Week 9 Flashcards
What is the perceptron
Consists of a set of weighted connections, the neuron (incorporating the activation function) and output axon.
Activation function is the heaviside or threshold function.
How does a perceptron learn
Initialise weights & threshold
Present input and desired output
Calculate actual output of network
For each input, multiply input data xi by its weight wi
Sum the weighted inputs and pass through activation function
Adapt the weights:
if correct w(t+1) = w(t)
if output 0, should be 1, w(t+1) = w(t) + xi(t)
If output 1, should be 0, w(t+1) = w(t) - xi(t)

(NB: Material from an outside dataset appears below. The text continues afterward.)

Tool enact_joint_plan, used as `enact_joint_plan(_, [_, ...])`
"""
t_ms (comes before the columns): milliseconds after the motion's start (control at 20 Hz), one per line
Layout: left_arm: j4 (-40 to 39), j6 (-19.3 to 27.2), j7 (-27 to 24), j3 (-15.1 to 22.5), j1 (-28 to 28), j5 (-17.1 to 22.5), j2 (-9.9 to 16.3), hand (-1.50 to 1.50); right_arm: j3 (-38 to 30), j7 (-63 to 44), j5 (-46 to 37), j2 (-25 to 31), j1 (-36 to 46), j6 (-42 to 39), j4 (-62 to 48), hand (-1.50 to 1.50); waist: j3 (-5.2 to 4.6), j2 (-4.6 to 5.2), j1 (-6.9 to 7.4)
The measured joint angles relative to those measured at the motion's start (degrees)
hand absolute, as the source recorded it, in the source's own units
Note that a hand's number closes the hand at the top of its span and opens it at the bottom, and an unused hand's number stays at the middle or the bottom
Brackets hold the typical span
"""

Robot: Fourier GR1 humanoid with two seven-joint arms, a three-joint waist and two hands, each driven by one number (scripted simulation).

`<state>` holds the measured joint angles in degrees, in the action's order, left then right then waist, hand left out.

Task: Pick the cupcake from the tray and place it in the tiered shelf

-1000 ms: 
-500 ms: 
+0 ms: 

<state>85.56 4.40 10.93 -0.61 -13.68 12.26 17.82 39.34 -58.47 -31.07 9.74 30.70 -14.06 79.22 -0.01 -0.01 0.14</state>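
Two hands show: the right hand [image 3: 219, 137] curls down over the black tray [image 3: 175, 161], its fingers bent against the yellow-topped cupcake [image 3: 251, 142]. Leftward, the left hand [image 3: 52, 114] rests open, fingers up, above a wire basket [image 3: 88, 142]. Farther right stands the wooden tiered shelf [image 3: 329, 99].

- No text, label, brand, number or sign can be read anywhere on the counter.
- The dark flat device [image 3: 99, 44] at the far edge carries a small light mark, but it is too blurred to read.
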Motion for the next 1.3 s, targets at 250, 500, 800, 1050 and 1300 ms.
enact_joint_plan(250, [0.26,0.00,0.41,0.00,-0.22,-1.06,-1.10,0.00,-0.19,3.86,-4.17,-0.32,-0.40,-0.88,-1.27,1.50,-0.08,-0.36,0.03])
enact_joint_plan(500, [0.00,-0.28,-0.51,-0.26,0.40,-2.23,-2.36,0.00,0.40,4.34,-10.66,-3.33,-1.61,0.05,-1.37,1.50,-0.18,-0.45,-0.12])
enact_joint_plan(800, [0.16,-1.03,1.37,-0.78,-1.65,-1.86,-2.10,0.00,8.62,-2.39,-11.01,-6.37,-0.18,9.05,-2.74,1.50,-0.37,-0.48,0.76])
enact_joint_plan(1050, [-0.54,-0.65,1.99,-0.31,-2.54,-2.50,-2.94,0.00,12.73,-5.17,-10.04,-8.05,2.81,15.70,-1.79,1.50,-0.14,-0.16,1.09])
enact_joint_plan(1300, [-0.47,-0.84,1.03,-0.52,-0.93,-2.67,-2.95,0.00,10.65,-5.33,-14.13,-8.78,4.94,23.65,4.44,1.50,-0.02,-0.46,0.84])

Modified version of learning
Weight update function can use a decimal term a between 0.0 and 1.0 to slow learning. This multiplies the input data so w(t+1) = w(t) + axi(t)
What is
Widrow-Hoff learning rule
Weight updates proportionate to the error made
Delta = desired output - actual output
w(t+1) = w(t) + a(delta)x(t)
Limitations of the perceptron
We can only solve linearly separable problems (draw a straight line which separates our two classes)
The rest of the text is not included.